Neugierig und bewusst habe ich gestern am Donnerstag die Sonne an ihrem scheinbar letzten Tag – für die Tschenglsburg – beobachtet und mit der Kamera  begleitet. Oben wo die beiden Berghorizonte sich in einer Tiefung kreuzen, brach auf einmal Licht hervor, vereinte sich mit dem winterkalten Blau des Vinschgauer Himmel und wollte sich durch die blättertragenden Fruchtbäume hindurch kämpfen. Wie einen starken Gruß, wie einen Abschiedsgruß empfand ich die kaum wärmenden Sonnenstrahlen und war überrascht, dass das Sonnenlicht immerhin noch ganze 13 Minuten sichtbar war. Heute am Freitag werde ich wieder hinaus gehen und die Sonne schauen und das Weiß das sich oben bei den Berghöfen nahe der Burg Tschenglsberg nun standhaft hält und alle Farben einsammelt und in seinen Schoß legt. Noch überwiegt das Sonnengelb der jungen Birken und die alten und jugendlichen Lärchen tragen immer noch ihr Herbstkleid. Die Lärche ist unser Lichtbaum: sie schenkt uns Schatten wenn wir an heißen Sommertagen den Schatten suchen und gibt Licht und Wärme frei, wenn die Tage kürzer werden und die Nächte länger. Und sobald die Lärchenhaare ihren Boden gefunden haben werden, wird alles Weiß sie bedecken und behüten und reifen und die Winterrast feiert ihren Einstand und beginnt ihren Weg.  Die Winterrast als tiefste Jahreszeit – voll von Zauber, kurzen Tagen und langer Dunkelheit, wo tief in der Erde neue Kräfte gesammelt werden, wo die Geburt für ein neues Jahr, für einen werdenden Kreis vorbereitet wird.
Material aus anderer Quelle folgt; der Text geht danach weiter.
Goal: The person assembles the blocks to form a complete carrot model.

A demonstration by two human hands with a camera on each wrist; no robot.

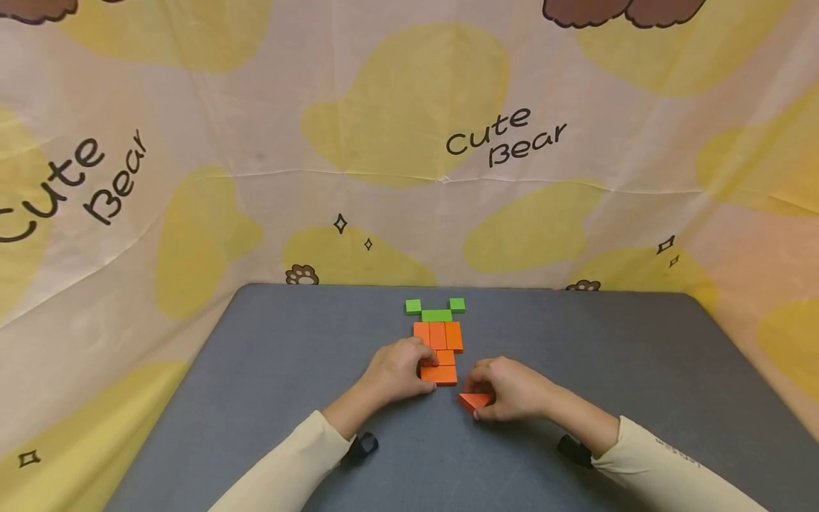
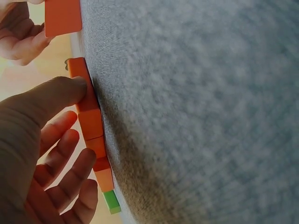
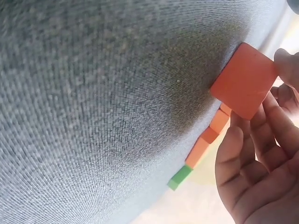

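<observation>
No containers on the table, just flat wooden blocks laid out on the grey felt tabletop (image 1: 269, 370).

Block figure sits centre, toward the far edge: two small green squares (image 1: 413, 306) and (image 1: 457, 305) flank a green bar (image 1: 437, 315); below it three upright orange blocks (image 1: 438, 335) side by side, then a small orange square (image 1: 446, 357), then a wide orange rectangle (image 1: 439, 375) at the near end. All touching, one column (carrot-like outline).

Left hand (image 1: 395, 371): fingers curled loosely, thumb tip pressing the side of the wide orange rectangle; the left wrist view shows the thumb (image 2: 56, 95) on the block's edge and the other fingers spread beside the column, not wrapped around anything.

Right hand (image 1: 512, 389): pinching an orange triangle block (image 1: 474, 401), just beside the near right corner of the rectangle, not touching it. In the right wrist view the piece (image 3: 244, 87) is held at its edge by the fingertips.

Room: broad bare felt left and right of the figure and toward the near edge; far edge is close behind the green pieces.

Writing: backdrop cloth (image 1: 192, 142) reads "Cute Bear" (image 1: 505, 139), repeated at left (image 1: 70, 181). Small print on the right sleeve (image 1: 672, 462), unreadable.
</observation>
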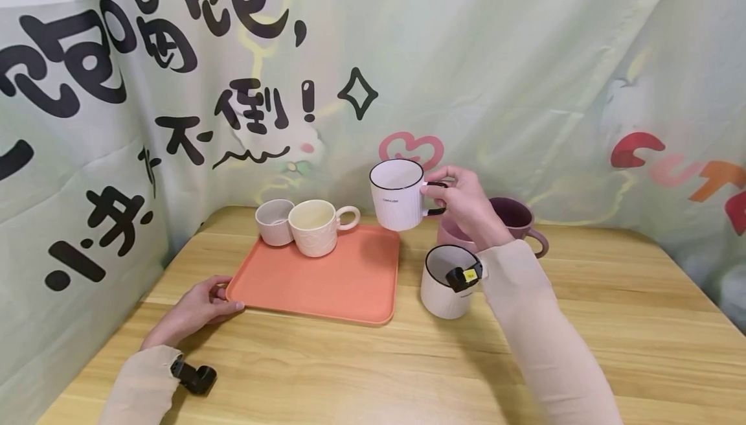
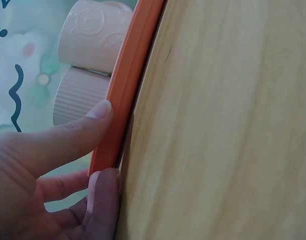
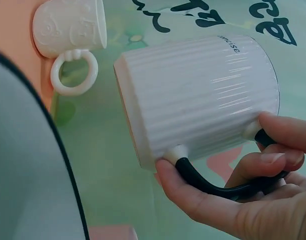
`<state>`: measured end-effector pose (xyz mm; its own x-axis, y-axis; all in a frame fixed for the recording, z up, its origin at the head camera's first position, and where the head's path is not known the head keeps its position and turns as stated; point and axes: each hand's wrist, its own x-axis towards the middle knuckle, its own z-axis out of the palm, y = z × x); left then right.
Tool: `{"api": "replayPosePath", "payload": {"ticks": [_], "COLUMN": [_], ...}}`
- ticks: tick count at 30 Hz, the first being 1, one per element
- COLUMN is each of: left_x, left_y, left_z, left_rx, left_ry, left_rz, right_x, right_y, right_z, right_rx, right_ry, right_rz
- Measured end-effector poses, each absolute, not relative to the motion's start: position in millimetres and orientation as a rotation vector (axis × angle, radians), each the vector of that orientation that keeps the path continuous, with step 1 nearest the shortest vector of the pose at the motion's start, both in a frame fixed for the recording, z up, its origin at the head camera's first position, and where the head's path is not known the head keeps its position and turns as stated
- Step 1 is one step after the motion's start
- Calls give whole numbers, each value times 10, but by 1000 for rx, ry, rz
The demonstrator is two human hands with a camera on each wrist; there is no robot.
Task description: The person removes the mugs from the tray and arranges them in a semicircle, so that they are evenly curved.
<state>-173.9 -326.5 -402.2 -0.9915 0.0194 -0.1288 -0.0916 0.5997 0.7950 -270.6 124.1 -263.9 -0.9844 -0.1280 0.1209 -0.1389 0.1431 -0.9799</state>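
My right hand (image 1: 460, 201) grips the black handle of a white ribbed mug (image 1: 397, 194) and holds it upright in the air above the right edge of an orange tray (image 1: 326, 282). The right wrist view shows the same mug (image 3: 198, 95) with my fingers (image 3: 273, 160) curled round its handle. My left hand (image 1: 201, 302) pinches the tray's near left corner; in the left wrist view the thumb (image 2: 73, 132) lies on the rim (image 2: 125, 85) with fingers underneath. A cream mug (image 1: 317, 225) and a pale ribbed cup (image 1: 274, 221) stand at the tray's far end.
On the wooden table (image 1: 612, 321) to the right of the tray stand a white mug with a black rim (image 1: 445, 282), a pink mug (image 1: 451, 234) and a purple mug (image 1: 515, 218). A printed cloth backdrop (image 1: 524, 75) hangs close behind the table and on its left.
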Motion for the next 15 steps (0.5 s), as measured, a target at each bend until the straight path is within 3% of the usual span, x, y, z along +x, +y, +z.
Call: {"api": "replayPosePath", "payload": {"ticks": [15], "left_x": [-1715], "left_y": [-3264], "left_z": [-4019], "left_rx": [-24], "left_ry": [2713], "left_rz": [1361], "right_x": [-2584], "right_y": [1582], "right_z": [-2651], "right_rx": [189], "right_ry": [-2334], "right_rz": [2005]}}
Die Winterrast umarmt die reichen Tage und wird Gebärende für Neues und Großes und Erfüllendes. Ohne die Kostbarkeit der Stille und Rast kann der Frühling nicht aufbrechen. Der Reiz des Neuen und der Überraschung ruht über dem Tal. Wir sind dabei und freuen uns dankbar. Wir leben.

Samstag, am 19. November 2011

Vorgestern, am Donnerstag sind sie zu mir in die Burg gekommen. Die Menschen aus der Werkstatt in Prad, wo sie ihre „Unebenheiten“ leben und Betreuung und Begleitung finden. Klienten? – kann man diese Menschen, die in ihrem Denk- und Bewegungsapparat anders sind als wir „sogenannt Normale“,  Klienten nennen? Sind sie Kunden? Anscheinend tun sich auch die betroffenen Fachleute schwer, treffende Bezeichnungen zu finden, denn sie werden immer wieder ausgewechselt. Für mich sind diese Menschen die mit ihren freundlichen und kompetenten Betreuern in die Burg gekommen sind, wie ein Fluss, der nicht so sein darf wie er gerne möchte. Das Übel aber ist nicht der Fluss, sondern jene Wirklichkeit die so war wie sie war. Und diese von vielen Schwierigkeiten und Ängsten und Verzweiflung und Ausweglosigkeiten begleitete Wirklichkeit war auf das Wunder Mensch nicht genügend vorbereitet. Tief im Innersten, dort wo alle Quellen und Wasser ihren Anfang finden, war nicht ausreichend Kraft und Beständigkeit und ausgewogenes Miteinander und Sein. Und so sind diese Menschen die mit ihren selbst geflochtenen Naturkörbchen zu mir gekommen sind, Ausdruck und Bilder einer Welt die nach Sehnsucht sucht und nach Halt und Licht und Wärme. Und ich werde diese Gesichter, die bei mir waren und sind,  bei mir bewahren und das Lächeln, das sie mir an jenem Novemberdonnerstag geschenkt haben, ist Wärme, ist Licht, ist jene Kraft die sie gebraucht hätten. Damals. Nun haben diese wunderbaren Menschen ihr Lächeln in die Burg gelegt – als kostbares Weihnachtsgeschenk – und es kann von den Besuchern abgeholt werden. Danke, dass Ihr da ward und kommt bald wieder.